Concentration of measure vs large deviation
When reading some probability publications I am always not sure why they call this or that inequality a 'concentration inequality' or 'large deviation inequality'. For me these (concentration of measure and large deviation theory) just describe the same phenomenon. So I ask, is there a formal difference between concentration and large deviation inequalities? Or are these really different concepts?
Solution 1:
From my point of view concentration inequalities and large deviation theory are indeed different concepts - but since there are a lot of well-known concentration inequalities which have the form of large deviation estimates it is not surprising that there is sometimes no strict distinction between both notions.
Concentration inequalites are inequalities that bound probabilies of deviations by the random variable $X$ from its mean or median, i.e. upper bounds for probabilities of the form
$$\mathbb{P}\bigg( |X-\mathbb{E}X)| > r \bigg) \quad \text{or} \quad \mathbb{P}\bigg( |X-m(X)| > r \bigg)$$
where $m(X)$ denotes the median of $X$. Some basic concentration inequalites are the Markov inequality,
$$\mathbb{E}(|X| \geq r) \leq \frac{\mathbb{E}(|X|)}{r},$$
and the Tschebysheff inequality,
$$\mathbb{E}(|X-\mathbb{E}X| \geq r) \leq \frac{\text{var} \, X}{r^2}.$$
Often one is interested in the asymptotics of such probabilites, i.e. the asymptotic decay of
$$\mathbb{P}\bigg( |X_n-\mathbb{E}(X_n)| > r \bigg)$$
as $n \to \infty$. Now here comes large deviation theory into play: Large deviation theory yields asymptotic estimates of the form
$$\mathbb{P}\bigg( |X_n-\mathbb{E}(X_n)| > r \bigg) \leq e^{-n I(r)} \tag{1}$$
where $I(r) \geq 0$ is called the rate function. The Chernoff bound, Hoeffding inequality or McDiarmid's inequality are well-known results of this type. This means that large deviation theory provides estimates on an exponential scale. However, concentration inequalities do not need to be of the form $(1)$. A different approach uses so-called concentration functions.

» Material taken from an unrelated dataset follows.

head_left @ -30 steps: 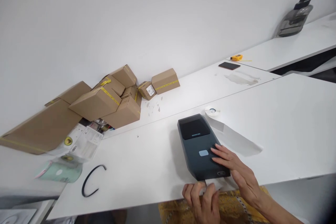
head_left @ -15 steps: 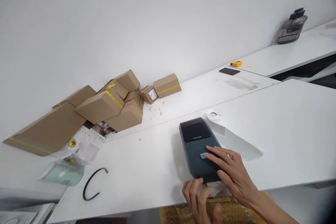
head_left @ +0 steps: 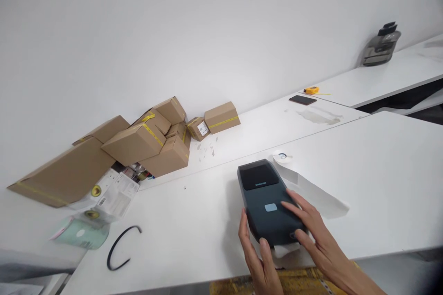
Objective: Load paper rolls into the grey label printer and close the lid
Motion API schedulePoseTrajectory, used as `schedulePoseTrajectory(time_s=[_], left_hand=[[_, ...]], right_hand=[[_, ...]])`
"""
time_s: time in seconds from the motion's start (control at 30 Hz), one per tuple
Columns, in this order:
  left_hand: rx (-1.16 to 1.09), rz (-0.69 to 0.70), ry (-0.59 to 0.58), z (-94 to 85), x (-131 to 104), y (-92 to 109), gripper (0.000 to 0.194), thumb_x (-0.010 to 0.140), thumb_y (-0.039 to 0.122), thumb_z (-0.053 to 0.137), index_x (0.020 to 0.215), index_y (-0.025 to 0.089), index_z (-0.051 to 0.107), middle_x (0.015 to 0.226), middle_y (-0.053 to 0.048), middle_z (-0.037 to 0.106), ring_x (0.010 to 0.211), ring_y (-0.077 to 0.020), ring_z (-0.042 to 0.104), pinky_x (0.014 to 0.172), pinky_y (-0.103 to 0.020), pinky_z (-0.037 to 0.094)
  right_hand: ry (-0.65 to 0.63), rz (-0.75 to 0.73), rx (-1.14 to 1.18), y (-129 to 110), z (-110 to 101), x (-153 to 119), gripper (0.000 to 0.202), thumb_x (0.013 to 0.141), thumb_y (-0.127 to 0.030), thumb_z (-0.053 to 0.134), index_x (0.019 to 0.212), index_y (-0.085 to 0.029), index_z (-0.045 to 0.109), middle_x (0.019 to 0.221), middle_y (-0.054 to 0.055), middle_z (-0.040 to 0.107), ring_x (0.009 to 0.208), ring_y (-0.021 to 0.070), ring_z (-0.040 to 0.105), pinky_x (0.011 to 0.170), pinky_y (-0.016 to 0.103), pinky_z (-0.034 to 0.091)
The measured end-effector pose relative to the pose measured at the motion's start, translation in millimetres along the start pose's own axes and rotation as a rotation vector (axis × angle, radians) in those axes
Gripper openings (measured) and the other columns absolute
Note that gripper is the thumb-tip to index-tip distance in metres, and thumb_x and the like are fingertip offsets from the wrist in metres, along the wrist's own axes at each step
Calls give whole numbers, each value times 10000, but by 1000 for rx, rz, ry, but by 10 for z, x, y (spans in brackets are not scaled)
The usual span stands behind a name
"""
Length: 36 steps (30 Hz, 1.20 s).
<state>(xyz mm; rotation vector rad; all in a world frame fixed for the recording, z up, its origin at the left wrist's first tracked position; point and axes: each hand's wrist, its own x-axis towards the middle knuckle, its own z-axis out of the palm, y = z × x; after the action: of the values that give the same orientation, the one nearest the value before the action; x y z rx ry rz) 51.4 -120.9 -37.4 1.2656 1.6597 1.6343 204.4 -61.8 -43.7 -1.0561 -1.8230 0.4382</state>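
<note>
A dark teal handheld device (head_left: 266,226) with a black screen and a light blue button lies on the white table, screen end pointing away. My left hand (head_left: 258,258) is at its near left corner, index finger along the left side and thumb at the near edge. My right hand (head_left: 314,230) lies over its right side, fingers spread and fingertips on the surface right of the button. A white scrap of paper (head_left: 285,250) shows under the near end. Beside the far right corner is a white roll (head_left: 283,156) with an unrolled strip (head_left: 320,196).
Cardboard boxes (head_left: 134,143) are piled at the left by the wall. Near them are clear packs (head_left: 114,193), a green pouch (head_left: 83,232) and a curved black band (head_left: 112,251). A phone (head_left: 302,100), an orange tape measure (head_left: 311,90) and a bottle (head_left: 382,46) stand farther back.
My left hand has come up onto the device's left side and near edge. My right hand has shifted right, uncovering the light blue button. The view has tilted slightly.
</note>
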Motion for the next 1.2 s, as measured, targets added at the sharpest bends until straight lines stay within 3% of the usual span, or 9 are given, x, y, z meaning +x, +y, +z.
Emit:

Let me finally mention that large deviation theory deals more generally with the asymptotic behavior of probabilites of the form
$$\mathbb{P} \bigg( X_n \in A \bigg),$$
for some fixed set $A$, on an exponential scale, i.e.
$$\mathbb{P} \bigg(X_n \in A \bigg) \approx \exp \bigg(-n \cdot I(A) \bigg).$$
Obviously, the estimates in $(1)$ are a particular case if we choose $A=[\mathbb{E}(X_n)-r,\mathbb{E}(X_n)+r]$.